'''

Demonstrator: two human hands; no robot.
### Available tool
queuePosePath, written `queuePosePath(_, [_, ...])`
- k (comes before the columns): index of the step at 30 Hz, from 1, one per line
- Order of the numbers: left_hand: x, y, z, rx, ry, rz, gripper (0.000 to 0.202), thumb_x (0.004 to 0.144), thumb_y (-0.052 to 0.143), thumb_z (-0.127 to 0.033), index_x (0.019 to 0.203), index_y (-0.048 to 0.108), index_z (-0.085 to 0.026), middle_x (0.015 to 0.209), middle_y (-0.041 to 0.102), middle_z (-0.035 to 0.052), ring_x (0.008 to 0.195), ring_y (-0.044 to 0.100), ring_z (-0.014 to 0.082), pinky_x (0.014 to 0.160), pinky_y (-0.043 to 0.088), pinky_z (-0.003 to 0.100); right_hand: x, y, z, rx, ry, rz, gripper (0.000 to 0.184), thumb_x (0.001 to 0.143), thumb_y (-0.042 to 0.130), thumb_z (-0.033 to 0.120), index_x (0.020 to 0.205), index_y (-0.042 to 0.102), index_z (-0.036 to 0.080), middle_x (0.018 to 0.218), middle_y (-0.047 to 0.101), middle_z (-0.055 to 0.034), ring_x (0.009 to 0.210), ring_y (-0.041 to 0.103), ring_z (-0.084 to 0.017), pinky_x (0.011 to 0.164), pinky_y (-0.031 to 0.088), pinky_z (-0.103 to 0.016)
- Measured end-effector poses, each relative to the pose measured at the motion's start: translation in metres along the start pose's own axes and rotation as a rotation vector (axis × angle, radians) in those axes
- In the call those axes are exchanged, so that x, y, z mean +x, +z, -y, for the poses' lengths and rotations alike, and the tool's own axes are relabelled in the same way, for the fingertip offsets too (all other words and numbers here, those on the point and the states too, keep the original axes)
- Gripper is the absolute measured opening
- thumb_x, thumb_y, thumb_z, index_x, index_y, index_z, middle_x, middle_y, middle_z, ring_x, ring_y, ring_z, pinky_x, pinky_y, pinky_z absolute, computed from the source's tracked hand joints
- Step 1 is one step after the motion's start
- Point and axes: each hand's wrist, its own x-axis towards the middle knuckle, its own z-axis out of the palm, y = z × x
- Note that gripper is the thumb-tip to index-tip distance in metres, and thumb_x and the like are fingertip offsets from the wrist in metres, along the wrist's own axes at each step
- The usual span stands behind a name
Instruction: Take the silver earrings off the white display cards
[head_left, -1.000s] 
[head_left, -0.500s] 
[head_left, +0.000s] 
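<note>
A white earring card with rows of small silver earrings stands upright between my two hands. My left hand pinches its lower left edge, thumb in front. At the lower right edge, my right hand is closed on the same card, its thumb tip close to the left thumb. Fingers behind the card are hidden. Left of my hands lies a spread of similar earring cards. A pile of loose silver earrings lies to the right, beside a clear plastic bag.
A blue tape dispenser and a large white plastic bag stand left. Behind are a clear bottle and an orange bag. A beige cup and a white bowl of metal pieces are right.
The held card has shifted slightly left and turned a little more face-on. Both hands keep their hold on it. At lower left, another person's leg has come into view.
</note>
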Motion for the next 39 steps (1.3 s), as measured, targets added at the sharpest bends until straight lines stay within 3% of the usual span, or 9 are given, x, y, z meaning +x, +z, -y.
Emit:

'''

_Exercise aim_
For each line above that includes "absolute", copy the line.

_Output of the task_
- Gripper is the absolute measured opening
- thumb_x, thumb_y, thumb_z, index_x, index_y, index_z, middle_x, middle_y, middle_z, ring_x, ring_y, ring_z, pinky_x, pinky_y, pinky_z absolute, computed from the source's tracked hand joints

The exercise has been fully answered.